Kaiser on a Roll: Keep it locked or lose it

Sun Editor Dennis Kaiser

I suppose the fault was all mine.

For the second time in less than a year I had a bicycle stolen from behind the Sun Newspapers office at 216 Main St. That is what happens when you leave anything of value unlocked for a few minutes here in quaint Old Town. So I guess I am to blame since I should know better.

Actually, I thought I did. Ever since my last bicycle was stolen during the light of the day from our parking area, I determined to always bring it inside the Sun office when I arrive, usually before dawn. I would later store it locked not 30 feet from where I spend most of my workday.

Let me tell you the inside story of my latest brush with those among us who seem to believe that unlocked means “free for the taking.”

I had rushed into work on Friday, July 2 to get ahead on the legal holiday. I knew that I would also have to work on Monday as well. I know better than to attempt to participate in our tradition of Monday holidays. I just can’t take the day off. To do the best at this job, the editorial staff of two—Assistant Editor Charles M. Kelly and myself—we believe we must work Monday holidays in order to get the paper into a proper momentum. This is because it must be done by Tuesday a.m. If we did not work all Mondays, we would probably not be proud of what we’d produce. It was, just another day and I was distracted, as usual.

So there I was, setting aside my bike as I scrambled to my desk and stoked up the computer. My attention was drawn by some e-mails that looked like potential fodder to help fill the paper with the kind of news and stories we believe our readers have come to expect.

It must have been all of five minutes that my attention was captured and then I remembered. “Oh yes, my bike. What was I thinking?”

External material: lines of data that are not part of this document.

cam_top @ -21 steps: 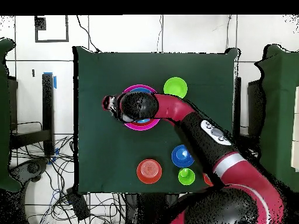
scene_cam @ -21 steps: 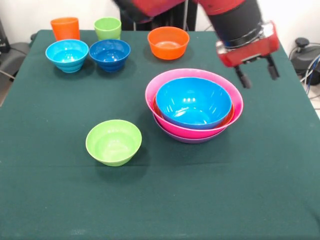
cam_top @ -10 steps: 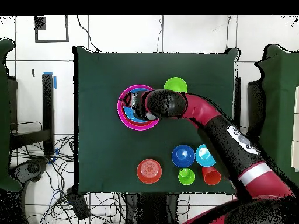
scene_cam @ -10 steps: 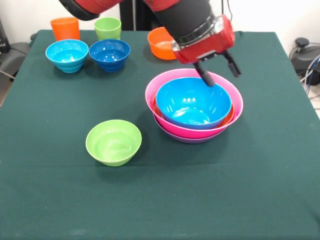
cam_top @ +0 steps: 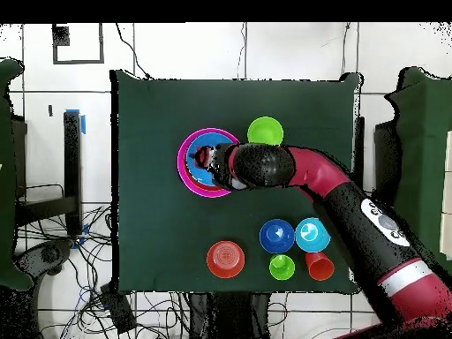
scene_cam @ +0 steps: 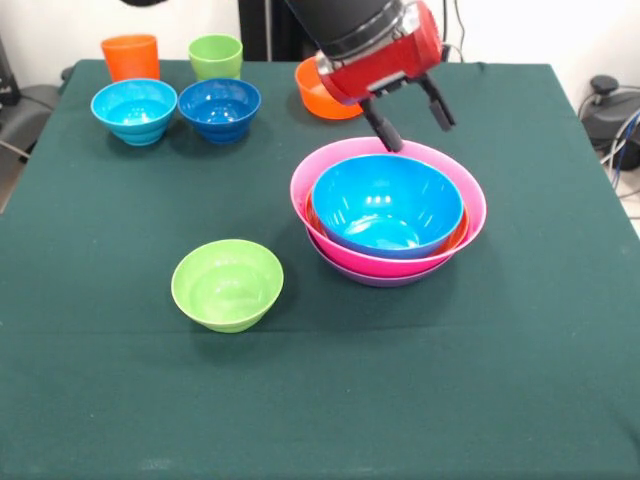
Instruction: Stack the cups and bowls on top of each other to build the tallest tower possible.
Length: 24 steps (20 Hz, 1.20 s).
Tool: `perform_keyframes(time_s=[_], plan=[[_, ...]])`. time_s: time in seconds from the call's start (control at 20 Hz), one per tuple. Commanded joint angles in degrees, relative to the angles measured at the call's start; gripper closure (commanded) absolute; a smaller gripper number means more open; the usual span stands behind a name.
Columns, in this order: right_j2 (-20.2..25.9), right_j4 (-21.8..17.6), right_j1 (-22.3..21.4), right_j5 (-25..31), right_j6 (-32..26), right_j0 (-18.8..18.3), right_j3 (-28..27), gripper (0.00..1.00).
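Your gripper (scene_cam: pixel 408 120) has swung in from the side and now hangs, fingers apart and empty, above the far rim of the tower (scene_cam: pixel 388 212). Nothing has been added; the green bowl (scene_cam: pixel 227 284) still waits beside the tower.

We see tower (scene_cam: pixel 388 215) centre-right, lone bowl (scene_cam: pixel 227 284) front-left of it, cups (scene_cam: pixel 130 55) & small bowls (scene_cam: pixel 134 110) far-left row.
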Motion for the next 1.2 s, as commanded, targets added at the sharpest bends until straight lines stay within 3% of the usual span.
perform_keyframes(time_s=[0.05, 0.25, 0.4, 0.7, 0.9, 1.05, 1.1, 1.2], plan=[[1.76, -4.50, -4.06, 0.52, -7.88, -1.26, 4.06, 0.00], [0.78, -10.01, -5.11, -0.06, -11.70, -0.07, 1.87, 0.00], [-0.14, -15.32, 0.55, 0.38, -18.11, 1.09, -3.31, 0.00], [5.77, -20.39, 7.25, 15.29, -45.21, 3.71, -18.34, 0.00], [8.64, -22.64, 9.23, 18.60, -58.30, 5.00, -24.48, 0.00], [8.32, -22.58, 8.93, 18.19, -59.07, 4.99, -24.30, 0.00], [7.39, -21.56, 9.00, 18.24, -56.54, 4.91, -24.15, 0.00], [2.07, -17.30, 9.00, 22.81, -46.01, 6.62, -25.22, 0.00]])
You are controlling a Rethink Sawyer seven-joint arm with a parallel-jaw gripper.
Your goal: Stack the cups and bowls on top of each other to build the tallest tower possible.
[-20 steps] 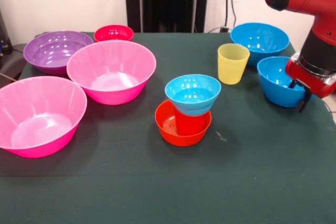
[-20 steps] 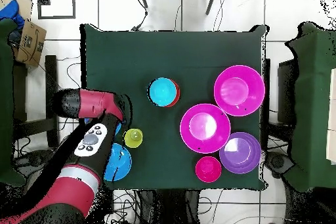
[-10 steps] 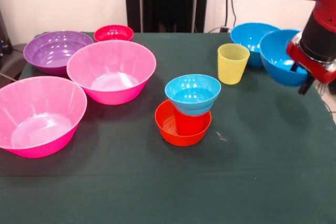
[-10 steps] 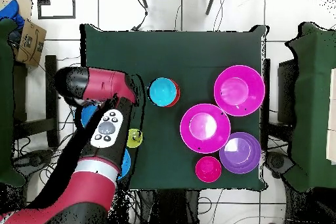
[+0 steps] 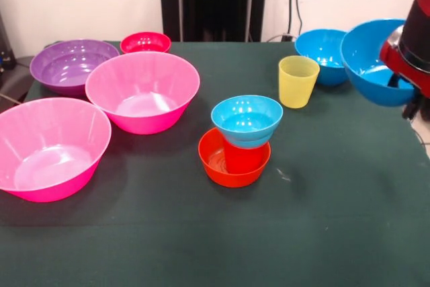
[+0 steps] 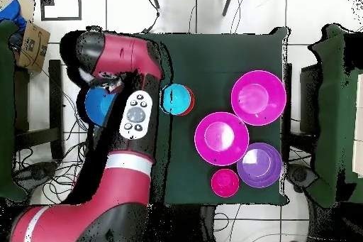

Walked out of the office and I did not see my bike. I walked back into the office to see if somehow I had actually brought it in and forgot I had done that. It seems I do more of that these days with the stress of a very poor economy in which it doesn’t matter whom you blame—we are living in perilous times. Everyone is struggling to make it.

No, my bike was not in the office. I went back outside and saw that whoever had stolen my bike – a nice 10-speed cruiser I had purchased from my friends at Seal Beach’s Main Street Cyclery – had left behind a beat-up old silver woman’s beach cruiser. Next to the cruiser was a little basket that appeared to be being used to collect plastic bottles from Old Town trashcans.

I’m no Sherlock Holmes, but apparently, the thief was one of those people who visit our trashcans and dumpsters in the pre-dawn hours. I assume he was thieving his way up the ladder and seeing my bike was of a much higher quality, decided to make a trade – without giving me the right of refusal.

Had he asked, I would have refused, of course. But I don’t believe there is any way to think that stealing my bike, poor as this person might be, could ever be said to be the right thing to do.

I really don’t care if some people need to glean bottles and cans from our trash. Even the Bible says that farmers should leave behind a certain percentage of produce so that truly poor may find a way to survive and maybe eventually matriculate into respectable members of our society. We never know when any of us might fall on one or the other sides of this equation between rich and poor. However, I don’t include my bike in such a proposition.

I have talked to neighbors around the Sun office. It is staggering to hear the stories that seem to point to the fact that gleaning bottles and cans may be one thing, but it appears nothing is safe that is not tied down really well, or inside our home and buildings where more and more we seem to hide out of necessity – whether that is from thieves in the night or yes, a seemingly expanding coyote population that has an indelible taste for pet food – only it’s the pet that is the food. But I digress…

Don’t worry all you folks who have commented on seeing me ride my bike around town. I am going to go get another one— and a big chain as well.

Dennis Kaiser is the Sun Newspapers editor.